◆ **Your instructions**: Pick out each line below containing "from".
--------
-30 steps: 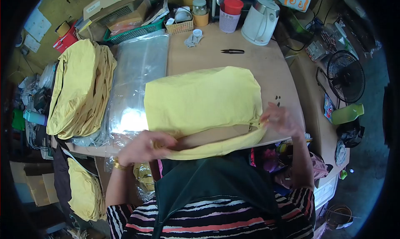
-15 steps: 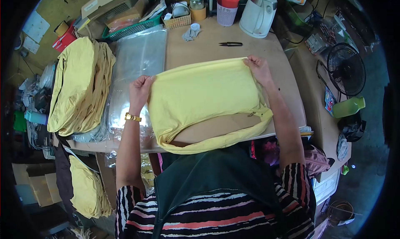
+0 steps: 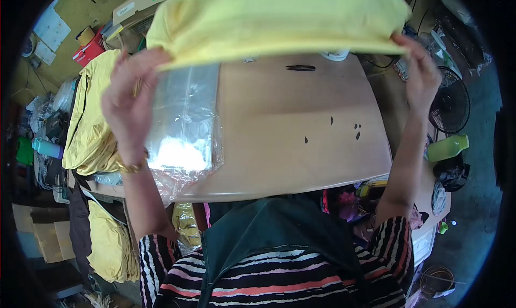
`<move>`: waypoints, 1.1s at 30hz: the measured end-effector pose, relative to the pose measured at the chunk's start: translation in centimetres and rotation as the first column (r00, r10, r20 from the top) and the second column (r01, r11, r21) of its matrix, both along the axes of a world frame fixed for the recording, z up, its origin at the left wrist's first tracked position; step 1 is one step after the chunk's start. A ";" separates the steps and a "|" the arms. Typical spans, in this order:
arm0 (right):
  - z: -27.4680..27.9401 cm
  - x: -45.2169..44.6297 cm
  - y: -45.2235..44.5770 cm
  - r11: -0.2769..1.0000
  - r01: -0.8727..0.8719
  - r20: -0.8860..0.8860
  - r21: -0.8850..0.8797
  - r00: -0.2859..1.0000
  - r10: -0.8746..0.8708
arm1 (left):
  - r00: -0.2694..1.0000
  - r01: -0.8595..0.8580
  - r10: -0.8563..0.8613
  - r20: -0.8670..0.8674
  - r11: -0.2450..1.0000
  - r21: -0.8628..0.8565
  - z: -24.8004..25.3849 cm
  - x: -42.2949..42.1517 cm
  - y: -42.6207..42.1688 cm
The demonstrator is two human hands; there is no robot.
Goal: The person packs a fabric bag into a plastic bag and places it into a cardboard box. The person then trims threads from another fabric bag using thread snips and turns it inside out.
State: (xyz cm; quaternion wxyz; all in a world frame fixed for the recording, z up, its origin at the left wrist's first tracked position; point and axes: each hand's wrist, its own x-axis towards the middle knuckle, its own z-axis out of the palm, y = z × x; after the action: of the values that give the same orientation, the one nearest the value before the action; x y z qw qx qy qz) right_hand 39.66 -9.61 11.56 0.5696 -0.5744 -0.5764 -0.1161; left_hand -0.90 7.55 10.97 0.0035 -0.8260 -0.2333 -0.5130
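Observation:
A yellow fabric shoulder bag (image 3: 279, 20) is held up in the air above the far part of the table, close to the camera. At its lower left corner my left hand (image 3: 131, 93), slightly blurred and wearing a gold watch, pinches the edge. My right hand (image 3: 422, 74) is closed on the opposite corner, stretching the edge between them. The strap does not show now. Black thread snips (image 3: 300, 68) lie on the table (image 3: 269, 147) below the bag. Clear plastic bags (image 3: 185, 109) lie flat near my left forearm.
A pile of yellow bags (image 3: 88, 125) stands at the left, another yellow stack (image 3: 110, 243) lower down. Small dark specks (image 3: 331, 120) dot the tabletop. To the right are a black fan (image 3: 451, 98) and a green bottle (image 3: 449, 148). The raised bag hides most of the back items.
Both hands have risen and spread apart, lifting the yellow bag off the table toward the camera. The tabletop beneath it, with dark specks, is now uncovered.

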 end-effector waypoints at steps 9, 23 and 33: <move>-20.2 -2.9 -8.5 0.835 -0.089 -0.128 -0.543 0.992 0.022 | 0.910 -0.156 -0.076 -0.407 0.847 -0.507 -17.3 -4.0 -6.2; -17.2 -5.7 -6.9 0.845 0.054 0.096 -0.533 0.995 -0.003 | 0.992 0.093 -0.127 -0.017 0.807 -0.583 -17.9 -3.0 -4.7; -20.5 -4.1 -6.1 0.922 0.112 0.180 -0.371 0.983 -0.047 | 0.983 0.127 -0.179 -0.049 0.842 -0.524 -18.4 -1.7 -5.0</move>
State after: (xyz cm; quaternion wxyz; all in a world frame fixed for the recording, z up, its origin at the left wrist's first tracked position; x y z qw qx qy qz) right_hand 35.60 -15.69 -8.95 0.3920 -0.6848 -0.6099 -0.0734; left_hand -2.60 2.56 -7.47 -0.2491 -0.8358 -0.2958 -0.3896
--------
◆ **Response to this task**:
`<move>`: waypoints, 1.1s at 30hz: the measured end-effector pose, relative to the pose measured at the chunk's start: translation in centimetres and rotation as the first column (r00, r10, r20 from the top) and the second column (r01, r11, r21) of its matrix, both along the axes of a world frame fixed for the recording, z up, its origin at the left wrist's first tracked position; step 1 is one step after the chunk's start. A ";" separates the steps and a "|" the arms. Typical spans, in this order:
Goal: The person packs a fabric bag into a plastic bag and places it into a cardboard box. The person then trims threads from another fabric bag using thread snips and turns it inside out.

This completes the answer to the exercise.